先代の女王ほど洗練されてはいなくとも、気品では負けていない。
彼が食べ終え、少し間を置いてから、目の前で白磁のカップに茶を注ぐ。
レモンをくぐらせてある紅茶は、その香りを更に際立たせる。
飲み終え、今日の予定について二言三言交わして、いつものように、彼は食堂を後にする。

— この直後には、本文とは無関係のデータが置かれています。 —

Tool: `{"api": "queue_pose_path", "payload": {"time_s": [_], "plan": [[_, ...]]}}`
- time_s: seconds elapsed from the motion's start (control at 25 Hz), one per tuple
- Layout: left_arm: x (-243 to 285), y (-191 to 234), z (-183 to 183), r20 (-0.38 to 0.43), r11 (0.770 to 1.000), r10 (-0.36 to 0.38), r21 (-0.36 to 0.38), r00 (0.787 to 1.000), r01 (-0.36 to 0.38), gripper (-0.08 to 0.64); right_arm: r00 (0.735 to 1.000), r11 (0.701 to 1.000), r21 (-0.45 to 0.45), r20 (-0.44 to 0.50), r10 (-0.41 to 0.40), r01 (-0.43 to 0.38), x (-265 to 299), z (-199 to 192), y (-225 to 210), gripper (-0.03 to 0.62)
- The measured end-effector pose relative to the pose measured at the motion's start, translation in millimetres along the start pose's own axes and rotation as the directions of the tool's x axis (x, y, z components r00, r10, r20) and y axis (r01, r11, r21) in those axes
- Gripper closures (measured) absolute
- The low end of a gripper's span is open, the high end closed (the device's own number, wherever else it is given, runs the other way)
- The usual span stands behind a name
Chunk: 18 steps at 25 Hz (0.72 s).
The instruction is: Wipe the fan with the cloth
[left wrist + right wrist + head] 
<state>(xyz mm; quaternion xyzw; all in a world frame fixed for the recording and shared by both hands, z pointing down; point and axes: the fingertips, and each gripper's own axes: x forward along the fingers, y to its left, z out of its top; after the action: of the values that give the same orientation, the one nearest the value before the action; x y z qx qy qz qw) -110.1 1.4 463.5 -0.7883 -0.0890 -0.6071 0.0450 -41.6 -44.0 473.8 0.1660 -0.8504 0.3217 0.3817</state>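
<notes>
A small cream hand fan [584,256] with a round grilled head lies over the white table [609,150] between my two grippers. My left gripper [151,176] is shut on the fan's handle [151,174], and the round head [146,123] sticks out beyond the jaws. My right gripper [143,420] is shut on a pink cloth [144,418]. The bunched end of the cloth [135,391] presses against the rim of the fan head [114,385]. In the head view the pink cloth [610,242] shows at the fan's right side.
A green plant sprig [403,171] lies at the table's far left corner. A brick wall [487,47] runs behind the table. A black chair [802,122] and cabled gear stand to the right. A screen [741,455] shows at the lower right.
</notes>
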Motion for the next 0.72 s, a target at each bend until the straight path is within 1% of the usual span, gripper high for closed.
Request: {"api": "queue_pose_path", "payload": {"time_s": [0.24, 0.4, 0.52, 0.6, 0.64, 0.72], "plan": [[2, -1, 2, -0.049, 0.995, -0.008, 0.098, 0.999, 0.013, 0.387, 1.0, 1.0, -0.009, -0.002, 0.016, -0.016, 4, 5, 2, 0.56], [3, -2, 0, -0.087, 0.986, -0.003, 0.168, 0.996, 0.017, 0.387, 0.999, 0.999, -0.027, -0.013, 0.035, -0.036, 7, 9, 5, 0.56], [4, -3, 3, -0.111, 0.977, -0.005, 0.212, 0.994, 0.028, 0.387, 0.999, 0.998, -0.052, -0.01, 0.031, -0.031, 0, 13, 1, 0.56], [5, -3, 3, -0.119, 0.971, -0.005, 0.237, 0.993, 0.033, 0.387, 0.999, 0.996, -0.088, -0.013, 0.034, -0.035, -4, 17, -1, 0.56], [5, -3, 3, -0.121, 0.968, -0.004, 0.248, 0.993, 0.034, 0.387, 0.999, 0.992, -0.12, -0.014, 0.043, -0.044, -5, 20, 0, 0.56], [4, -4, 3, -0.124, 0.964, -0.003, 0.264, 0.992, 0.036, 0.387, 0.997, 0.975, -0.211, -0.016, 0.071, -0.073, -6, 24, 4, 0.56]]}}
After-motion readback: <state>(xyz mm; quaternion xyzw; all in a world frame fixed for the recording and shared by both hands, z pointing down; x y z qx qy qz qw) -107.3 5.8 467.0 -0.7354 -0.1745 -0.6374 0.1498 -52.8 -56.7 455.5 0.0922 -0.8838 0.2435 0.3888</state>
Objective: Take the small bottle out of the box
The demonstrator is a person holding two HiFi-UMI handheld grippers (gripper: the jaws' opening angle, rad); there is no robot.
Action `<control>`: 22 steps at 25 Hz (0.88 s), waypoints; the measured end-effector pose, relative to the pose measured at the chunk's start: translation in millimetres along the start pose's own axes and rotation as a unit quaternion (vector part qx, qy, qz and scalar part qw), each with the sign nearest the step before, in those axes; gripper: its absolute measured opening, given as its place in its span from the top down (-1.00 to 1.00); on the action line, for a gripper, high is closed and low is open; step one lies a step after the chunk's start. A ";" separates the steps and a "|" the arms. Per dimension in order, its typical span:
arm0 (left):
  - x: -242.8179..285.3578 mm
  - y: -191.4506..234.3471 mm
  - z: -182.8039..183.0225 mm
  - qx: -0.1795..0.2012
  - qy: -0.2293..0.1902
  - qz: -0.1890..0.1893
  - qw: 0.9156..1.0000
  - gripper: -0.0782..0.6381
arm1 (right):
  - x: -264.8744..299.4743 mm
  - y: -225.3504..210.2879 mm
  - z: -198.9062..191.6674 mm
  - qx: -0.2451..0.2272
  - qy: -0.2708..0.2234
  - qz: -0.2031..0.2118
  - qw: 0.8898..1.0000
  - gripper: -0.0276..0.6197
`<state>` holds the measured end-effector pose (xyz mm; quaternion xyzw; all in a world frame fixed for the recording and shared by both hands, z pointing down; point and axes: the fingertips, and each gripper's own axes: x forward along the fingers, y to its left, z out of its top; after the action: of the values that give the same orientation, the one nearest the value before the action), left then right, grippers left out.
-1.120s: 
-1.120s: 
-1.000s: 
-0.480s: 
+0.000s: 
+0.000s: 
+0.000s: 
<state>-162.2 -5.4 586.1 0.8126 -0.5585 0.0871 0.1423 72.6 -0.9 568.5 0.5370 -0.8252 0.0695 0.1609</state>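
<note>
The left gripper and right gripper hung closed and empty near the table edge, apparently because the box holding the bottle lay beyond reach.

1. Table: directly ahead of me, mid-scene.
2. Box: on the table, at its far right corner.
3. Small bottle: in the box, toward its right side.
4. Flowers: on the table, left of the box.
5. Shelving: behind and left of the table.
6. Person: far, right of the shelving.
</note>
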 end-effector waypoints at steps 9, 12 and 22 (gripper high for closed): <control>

――――いつもの事が、今日は、ことさらに……何故か、寂しくも感じた。


359 : ◆1UOAiS.xYWtC :2012/12/25(火) 13:43:22.80 ID:ZtWqhq/Mo
朝食後、書庫で、勇者は調べ物をしながら堕女神による報告を聞いていた。
堕女神「―――国境付近で使節団と別れたとの事です。無事に、彼女らは我が国の領内を抜けました」
勇者「よかった。また何かあったら、それこそ……」
堕女神「…面目が、立ちませんね」
勇者「いや。……顔向けできないと思った」
堕女神「?」
勇者「この国とあっちの国、二人の先代女王にさ」
堕女神「…………」
勇者「他に何か変わった事は?」
堕女神「陛下の支持率が急上昇しました。……城下の花屋から、立派な『花』が献上品として届きましたよ」
勇者「……参考までに聞いておくけど、どんな?」
堕女神「……全高およそ4m、蔓の長さは10mまで自在に伸び、『何でも溶かすかもしれない液』を生成でき、主食は虫と小型の動物」
勇者「どう考えてもモンスターじゃないか!」
堕女神「そうおっしゃると思いまして、気持ちだけ受け取っておきました」
勇者「ありがとう。本っ当にありがとう。……と、済まないが……ちょっと外すよ」

360 : ◆1UOAiS.xYWtC :2012/12/25(火) 13:44:05.04 ID:ZtWqhq/Mo
勇者が用足しに出てから、彼女はその間にもと手元の数十枚の紙束に目を落とす。
各砦からの定期報告、領内各地で起こった事件など、様々な事柄が書き連ねられていた。
普段は朝の十数分で全て目を通し、理解できていたはずの事が――――頭に、入らない。
100年間の積み重ねが、たった六日の「思い出」に重ね塗られてしまっていた。
城下で起こった事件の報告を見ても、憂慮など生まれなかった。
彼と共に城下町を歩いた記憶ばかりが思い出される。
書店で飲んだ、あの苦い飲み物の事、鍛冶屋を営む四本腕の女魔族と勇者が、笑いながら雑談を交わしていた事、
市場を回っていると燻製の試食を勧められた事。
隣国の衛兵の助けに応じて、共に駆け、隣国の淫魔達を助け出した事。
――――城門の前へ戻ると、開門を命じた門番の声が浮き立ち、その目が輝いていた事。
――――城門をくぐり、隣女王を載せた馬車が城下町へと戻ると。
――――まるで祝祭の花火のように、城下に住まう淫魔達が歓声を挙げ、凱旋する"王"を迎えた事。
つくった料理を美味そうに食べる、彼の笑顔。
最初の二日、自分はその笑顔を知らずにいた事。
「人間」とどう接すれば良いのか分からずにいて、冷たくしてしまった良心の呵責。
神位を失った彼女の話を聞き、彼自身もまた、悲劇に終わりかけた半生を語り聞かせてくれた事。
心は、とうに奪われていた。
昨夜に、仕事など残ってはいなかった。
ただ、怯えた。
――――自分などが、彼と同じ夜を過ごして良いものなのか。